Amazon DataZone ensures secure, purpose-driven access to data, aligning with organizational security policies without relying on individual credentials. Provides transparency on asset usage and supports a governed workflow for approving data subscriptions. Offers monitoring of data assets across domains and projects using usage auditing capabilities.
Key Features:
- Domains:
- Scalable building blocks that organize resources according to business teams or lines of business (LOBs).
- Allow creation of business-specific taxonomies using metadata forms and glossaries.
- Govern data and control access through a domain’s associated resources.
- Workflows for Publishing and Subscribing:
- Facilitates decentralized data ownership and federated governance for data sharing.
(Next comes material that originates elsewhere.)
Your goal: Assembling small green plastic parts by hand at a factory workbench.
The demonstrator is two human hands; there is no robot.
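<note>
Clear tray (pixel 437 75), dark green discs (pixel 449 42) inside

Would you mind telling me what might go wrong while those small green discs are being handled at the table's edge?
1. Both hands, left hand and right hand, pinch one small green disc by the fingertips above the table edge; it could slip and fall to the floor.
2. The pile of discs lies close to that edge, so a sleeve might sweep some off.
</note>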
- Data producers publish and govern their data assets and configure subscription rules for consumers.
- Data consumers access desired data after completing an approval workflow with data owners.
- Fulfilling Grants on AWS Data:
- Automatically manage permissions for AWS Lake Formation-managed AWS Glue tables and Amazon Redshift tables and views.
- Emits standard events for other assets related to user actions (e.g., subscription requests or approvals).
- Integrates with other AWS services or third-party solutions using these events for custom workflows.
Use Cases:
- Control Data Sharing:
- Abstracts the data sharing process between producers and consumers.
- Domains manage access control through a subscription approval process that supports any account and AWS Region.
- Understand Access Rights:
- Allows creating business use case–based groupings for teams, tools, and data.
- Enables self-service access to data and analytics tools, while administrators manage access centrally.
- Organize by Business Units:
- Securely organizes resources according to business-driven domains (e.g., LOBs).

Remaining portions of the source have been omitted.